06/17/2015 12:44:06 Running: samtools mpileup -L 1000 -f /home/mresswl/archive/ARGFinder_DB/ARGannot.fasta -Q 20 -q 1 -B data_out/KPN166ec__KPN166ec.ARGannot.sorted.bam
[mpileup] 1 samples in 1 input files
Set max per-file depth to 8000
06/17/2015 12:44:11 Processing SAMtools pileup...
06/17/2015 12:44:34 Scoring alleles...
Traceback (most recent call last):
File "/share/apps/srst2/bin/srst2.py", line 1592, in
main()
File "/share/apps/srst2/bin/srst2.py", line 1548, in main
db_reports, db_results = run_srst2(args,fileSets,args.gene_db,"genes")
File "/share/apps/srst2/bin/srst2.py", line 1102, in run_srst2
db_reports, db_results_list = process_fasta_db(args, fileSets, run_type, db_reports, db_results_list, fasta)
File "/share/apps/srst2/bin/srst2.py", line 1164, in process_fasta_db
unique_gene_symbols, unique_allele_symbols,run_type,ST_db,results,gene_list,db_report,cluster_symbols,max_mismatch)
File "/share/apps/srst2/bin/srst2.py", line 1275, in map_fileSet_to_db
unique_gene_symbols, unique_allele_symbols, pileup_file)
File "/share/apps/srst2/bin/srst2.py", line 859, in parse_scores
allele_pileup_file = create_allele_pileup(top_allele, pileup_file) # XXX Creates a new pileup file for that allele. Not currently cleaned up
File "/share/apps/srst2/bin/srst2.py", line 765, in create_allele_pileup
with open(outpileup, 'w') as allele_pileup:
IOError: [Errno 2] No such file or directory: '77__OqxA_Flq__OqxA__1044.data_out/KPN166ec__KPN166ec.ARGannot.pileup'
So it seems like I'm having a problem creating a file / directory but I'm not certain why that is... the script is able to generate all the other output files it needs to... this is only an error when I try to run with --report_new_consensus. Any help is appreciated.

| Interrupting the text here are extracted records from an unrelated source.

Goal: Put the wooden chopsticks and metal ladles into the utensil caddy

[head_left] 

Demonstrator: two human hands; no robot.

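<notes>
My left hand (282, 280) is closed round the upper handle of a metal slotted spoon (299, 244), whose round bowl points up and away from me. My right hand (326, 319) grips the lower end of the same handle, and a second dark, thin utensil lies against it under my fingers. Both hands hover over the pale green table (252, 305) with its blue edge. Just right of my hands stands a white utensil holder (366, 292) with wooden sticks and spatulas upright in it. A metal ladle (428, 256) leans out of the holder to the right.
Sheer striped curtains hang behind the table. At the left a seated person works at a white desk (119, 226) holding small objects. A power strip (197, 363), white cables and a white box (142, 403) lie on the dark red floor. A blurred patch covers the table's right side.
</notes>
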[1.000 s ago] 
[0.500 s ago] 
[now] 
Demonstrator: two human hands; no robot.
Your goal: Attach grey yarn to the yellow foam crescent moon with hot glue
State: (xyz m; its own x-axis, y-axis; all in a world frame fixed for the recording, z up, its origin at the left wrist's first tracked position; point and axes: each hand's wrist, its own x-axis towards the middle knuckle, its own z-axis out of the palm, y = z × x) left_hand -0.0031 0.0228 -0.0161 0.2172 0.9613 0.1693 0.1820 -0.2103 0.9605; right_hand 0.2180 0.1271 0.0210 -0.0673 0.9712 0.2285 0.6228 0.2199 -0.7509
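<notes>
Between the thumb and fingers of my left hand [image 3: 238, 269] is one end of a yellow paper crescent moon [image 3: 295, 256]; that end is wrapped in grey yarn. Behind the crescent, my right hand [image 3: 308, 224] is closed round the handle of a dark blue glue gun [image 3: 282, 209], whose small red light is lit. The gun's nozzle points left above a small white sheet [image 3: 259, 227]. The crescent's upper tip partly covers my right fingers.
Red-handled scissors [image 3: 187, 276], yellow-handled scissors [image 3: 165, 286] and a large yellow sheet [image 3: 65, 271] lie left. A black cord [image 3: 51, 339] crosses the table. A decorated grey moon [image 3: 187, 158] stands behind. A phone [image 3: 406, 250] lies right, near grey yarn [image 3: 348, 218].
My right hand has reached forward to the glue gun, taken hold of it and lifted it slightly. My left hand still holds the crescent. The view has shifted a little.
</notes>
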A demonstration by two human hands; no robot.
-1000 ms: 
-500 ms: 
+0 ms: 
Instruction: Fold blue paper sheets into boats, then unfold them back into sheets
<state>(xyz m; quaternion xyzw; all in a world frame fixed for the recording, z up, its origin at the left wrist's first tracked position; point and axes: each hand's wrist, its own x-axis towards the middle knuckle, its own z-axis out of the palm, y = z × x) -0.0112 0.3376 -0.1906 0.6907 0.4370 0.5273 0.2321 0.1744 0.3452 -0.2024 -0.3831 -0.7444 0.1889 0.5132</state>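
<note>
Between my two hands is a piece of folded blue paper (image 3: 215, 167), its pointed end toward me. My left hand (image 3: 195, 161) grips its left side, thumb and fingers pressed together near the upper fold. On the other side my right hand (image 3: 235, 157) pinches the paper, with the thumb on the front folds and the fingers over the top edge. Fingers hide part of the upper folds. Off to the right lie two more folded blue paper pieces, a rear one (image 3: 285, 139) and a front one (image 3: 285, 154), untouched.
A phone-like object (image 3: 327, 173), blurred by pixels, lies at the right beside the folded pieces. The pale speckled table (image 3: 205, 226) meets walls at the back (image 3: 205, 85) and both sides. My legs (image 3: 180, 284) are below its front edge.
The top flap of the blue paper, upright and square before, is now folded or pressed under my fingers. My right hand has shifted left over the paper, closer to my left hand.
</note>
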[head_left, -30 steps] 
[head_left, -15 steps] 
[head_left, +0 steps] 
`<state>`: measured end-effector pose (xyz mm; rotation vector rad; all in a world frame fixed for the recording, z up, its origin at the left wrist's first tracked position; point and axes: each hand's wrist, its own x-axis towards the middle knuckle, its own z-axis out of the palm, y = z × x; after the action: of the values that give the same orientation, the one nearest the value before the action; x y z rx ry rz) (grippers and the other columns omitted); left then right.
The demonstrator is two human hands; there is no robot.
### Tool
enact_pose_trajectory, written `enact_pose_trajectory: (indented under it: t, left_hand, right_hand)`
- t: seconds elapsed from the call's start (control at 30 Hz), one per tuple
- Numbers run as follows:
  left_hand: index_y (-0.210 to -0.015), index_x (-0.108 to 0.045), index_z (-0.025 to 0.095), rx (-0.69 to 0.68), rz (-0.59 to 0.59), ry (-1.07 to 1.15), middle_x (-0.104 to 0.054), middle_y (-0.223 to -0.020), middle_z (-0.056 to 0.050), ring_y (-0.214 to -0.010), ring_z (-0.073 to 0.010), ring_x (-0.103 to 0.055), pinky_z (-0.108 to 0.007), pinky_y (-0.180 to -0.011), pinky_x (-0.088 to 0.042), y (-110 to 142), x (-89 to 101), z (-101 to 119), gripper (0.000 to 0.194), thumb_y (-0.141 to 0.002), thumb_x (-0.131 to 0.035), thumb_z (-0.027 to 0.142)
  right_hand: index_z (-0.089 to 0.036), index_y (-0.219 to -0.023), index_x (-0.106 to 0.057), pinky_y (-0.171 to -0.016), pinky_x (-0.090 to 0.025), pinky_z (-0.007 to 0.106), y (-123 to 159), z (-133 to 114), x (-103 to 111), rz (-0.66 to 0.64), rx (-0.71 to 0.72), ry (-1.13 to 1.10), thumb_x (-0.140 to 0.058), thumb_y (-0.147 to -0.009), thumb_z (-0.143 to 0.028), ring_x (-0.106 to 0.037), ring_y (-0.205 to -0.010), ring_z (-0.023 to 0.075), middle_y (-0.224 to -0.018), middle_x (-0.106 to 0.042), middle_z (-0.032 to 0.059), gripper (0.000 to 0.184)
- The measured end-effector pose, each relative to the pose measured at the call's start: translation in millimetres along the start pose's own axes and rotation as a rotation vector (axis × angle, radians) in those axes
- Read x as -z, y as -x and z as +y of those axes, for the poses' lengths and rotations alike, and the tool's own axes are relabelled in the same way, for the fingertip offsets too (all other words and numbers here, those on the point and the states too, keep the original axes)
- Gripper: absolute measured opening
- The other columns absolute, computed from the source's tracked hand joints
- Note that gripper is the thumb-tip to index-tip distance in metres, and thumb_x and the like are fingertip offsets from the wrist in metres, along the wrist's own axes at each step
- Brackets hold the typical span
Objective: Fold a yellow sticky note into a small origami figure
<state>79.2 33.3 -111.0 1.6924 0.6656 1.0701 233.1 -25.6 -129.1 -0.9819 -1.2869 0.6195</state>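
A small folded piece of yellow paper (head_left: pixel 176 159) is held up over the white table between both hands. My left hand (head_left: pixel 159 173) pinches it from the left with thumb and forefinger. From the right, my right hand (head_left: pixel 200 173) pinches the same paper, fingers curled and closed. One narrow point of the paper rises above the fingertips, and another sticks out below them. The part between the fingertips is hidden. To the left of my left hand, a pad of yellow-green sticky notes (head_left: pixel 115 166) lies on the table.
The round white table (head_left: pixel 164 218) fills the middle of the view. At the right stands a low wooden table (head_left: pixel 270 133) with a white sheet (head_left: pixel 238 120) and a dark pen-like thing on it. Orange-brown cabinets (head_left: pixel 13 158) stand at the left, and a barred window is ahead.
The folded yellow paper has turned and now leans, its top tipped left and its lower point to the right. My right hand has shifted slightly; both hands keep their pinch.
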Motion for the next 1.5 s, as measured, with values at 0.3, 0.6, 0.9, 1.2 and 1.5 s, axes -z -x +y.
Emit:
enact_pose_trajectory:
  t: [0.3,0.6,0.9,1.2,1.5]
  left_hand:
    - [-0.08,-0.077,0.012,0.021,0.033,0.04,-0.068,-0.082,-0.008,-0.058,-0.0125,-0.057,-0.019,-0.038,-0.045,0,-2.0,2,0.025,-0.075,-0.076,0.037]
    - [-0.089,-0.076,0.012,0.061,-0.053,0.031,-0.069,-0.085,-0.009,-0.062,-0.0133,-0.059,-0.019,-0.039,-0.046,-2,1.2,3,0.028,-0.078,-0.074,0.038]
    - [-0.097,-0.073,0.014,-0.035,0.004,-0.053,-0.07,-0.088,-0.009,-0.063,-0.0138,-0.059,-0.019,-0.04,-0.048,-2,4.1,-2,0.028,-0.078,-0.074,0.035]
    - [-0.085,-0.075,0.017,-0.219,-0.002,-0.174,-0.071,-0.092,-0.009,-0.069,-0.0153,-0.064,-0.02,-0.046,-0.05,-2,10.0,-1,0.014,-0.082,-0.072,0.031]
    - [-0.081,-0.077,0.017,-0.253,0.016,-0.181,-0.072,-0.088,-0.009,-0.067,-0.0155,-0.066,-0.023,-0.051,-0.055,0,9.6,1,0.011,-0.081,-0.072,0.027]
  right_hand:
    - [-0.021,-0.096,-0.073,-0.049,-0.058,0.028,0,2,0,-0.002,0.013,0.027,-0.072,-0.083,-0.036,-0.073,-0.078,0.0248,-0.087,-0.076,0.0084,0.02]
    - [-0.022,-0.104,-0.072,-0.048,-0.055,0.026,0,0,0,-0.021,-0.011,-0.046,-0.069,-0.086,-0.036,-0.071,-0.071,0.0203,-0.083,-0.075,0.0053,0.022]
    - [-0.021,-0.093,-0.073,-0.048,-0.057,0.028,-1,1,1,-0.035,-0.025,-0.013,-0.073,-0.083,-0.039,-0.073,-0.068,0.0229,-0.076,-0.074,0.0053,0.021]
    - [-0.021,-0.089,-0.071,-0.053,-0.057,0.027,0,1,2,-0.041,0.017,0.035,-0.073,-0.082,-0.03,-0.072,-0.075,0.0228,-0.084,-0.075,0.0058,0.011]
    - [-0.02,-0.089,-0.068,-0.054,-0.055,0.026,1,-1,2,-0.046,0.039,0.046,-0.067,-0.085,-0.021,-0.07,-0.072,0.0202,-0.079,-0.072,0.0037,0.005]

This is happening for every paired end readset I attempt to generate the --report_new_consensus reports for.
Full program output is appended below, in case it is helpful.
06/17/2015 12:39:54 program started
06/17/2015 12:39:54 command line: /share/apps/srst2/bin/srst2.py --input_pe data_in/KPN166ec_1.fastq.gz data_in/KPN166ec_2.fastq.gz --report_new_consensus --gene_db /home/mresswl/archive/ARGFinder_DB/ARGannot.fasta --output data_out/KPN166ec
06/17/2015 12:39:54 Total paired readsets found:1
06/17/2015 12:39:54 Index for /home/mresswl/archive/ARGFinder_DB/ARGannot.fasta is already built...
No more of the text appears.